8 Extraction of High-Resolution, Multi-Mode Dispersion Data
The focus of this section is on the aggregation of surface wave dispersion estimates from the 32 source, offset, and wavefield transformation combinations, such that mean dispersion trends with accompanying statistical bounds can be compared between geophone and DAS data. To visualize the trends in the raw experimental dispersion data, the peaks in frequency-velocity space were binned into frequency-velocity pixels and plotted as a dispersion density plot in Figure 8. Figure 8a shows the aggregated dispersion results from the geophone array, Figure 8b the NanZee cable, and Figure 8c the AFL cable. The shading of the dispersion density plots denote the number of points in each pixel, with darker shading representing more frequency-velocity peaks per pixel. In all panels of Figure 8, we can clearly observe the first three Rayleigh modes denoted as R0, R1, and R2, respectively. Furthermore, we observe excellent consistency between the three measurement systems. The R0 mode in all panels is clear and unambiguous. R1 and R2 are less clear than R0, particularly at frequencies above 50 Hz, however, R1 and R2 still represent clear mode trends.

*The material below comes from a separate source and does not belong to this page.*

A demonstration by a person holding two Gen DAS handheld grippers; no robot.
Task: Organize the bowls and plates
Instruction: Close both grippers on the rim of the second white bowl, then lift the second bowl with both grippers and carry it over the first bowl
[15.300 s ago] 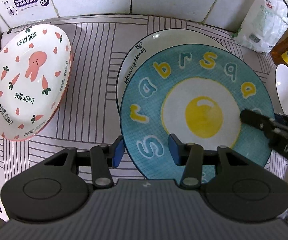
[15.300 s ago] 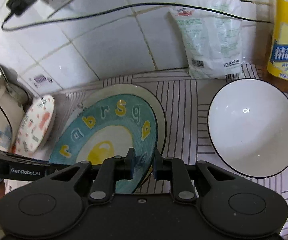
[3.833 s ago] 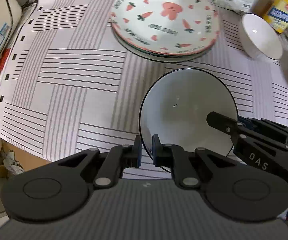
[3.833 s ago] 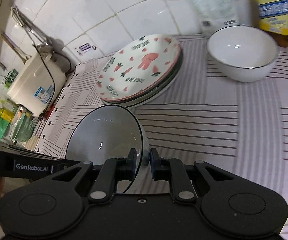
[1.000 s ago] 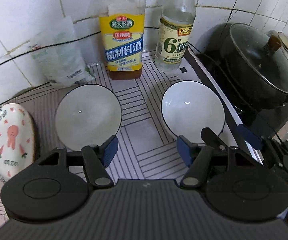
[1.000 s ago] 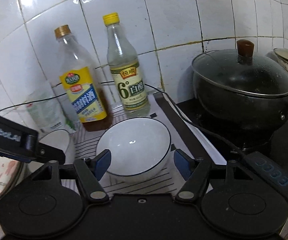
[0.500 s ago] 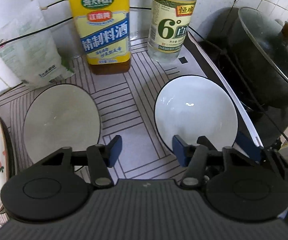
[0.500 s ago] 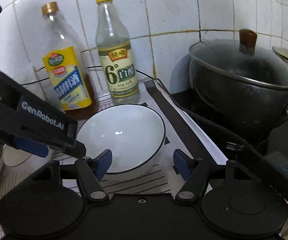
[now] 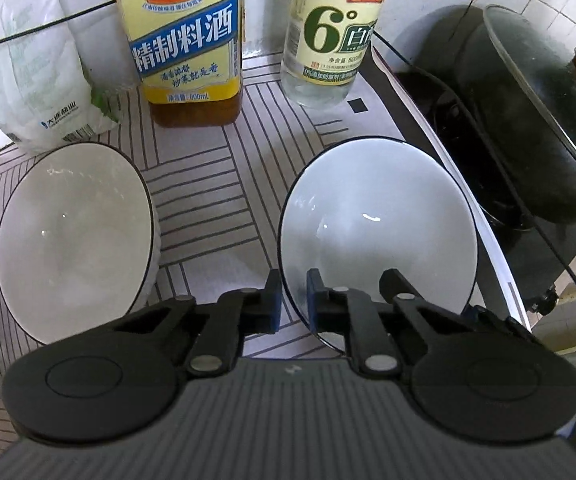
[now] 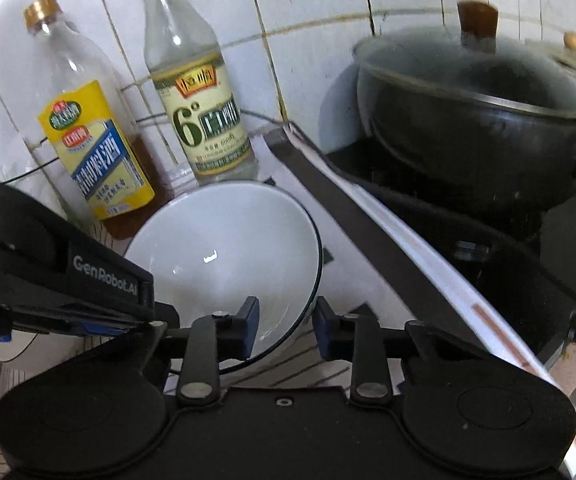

Of particular note in Figure 8 is the wavelength limit of the coherent DAS-derived dispersion data. No dispersion data for R0 is available from either DAS cable below a wavelength of approximately 3 m, whereas the geophone R0 data extends up to approximately 2 m. This observation, supports the previous discussion that there is a clear relationship between the minimum wavelength of surface wave dispersion data extracted from the wavefields and a DAS system’s gauge length. In particular, we observe no coherent surface wave energy for any mode at wavelengths less than approximately two meters in the DAS wavefields, whereas we are able to clearly resolve such wavelengths using the geophone array. While the gauge length limitation of the DAS measurements is not particularly troublesome for this study, where a short gauge length of 2 m is used, this observation is critically important for those using DAS acquisition systems with larger gauge lengths (e.g., 2 m). Therefore, when using DAS systems for surface wave acquisition for engineering applications, where short wavelengths are critical for correctly resolving the stiffness of near-surface layers, the gauge length must be selected to be sufficiently short to permit good near-surface resolution. While the authors note that the high-frequency geophone-derived dispersion data are below the theoretical wavelength resolution limit based on the receiver spacing and spatial aliasing (i.e., 4 m), this limit can be relaxed when the measured dispersion data is of good quality and can be clearly differentiated from aliased dispersion data, as we do here (Foti et al., 2018).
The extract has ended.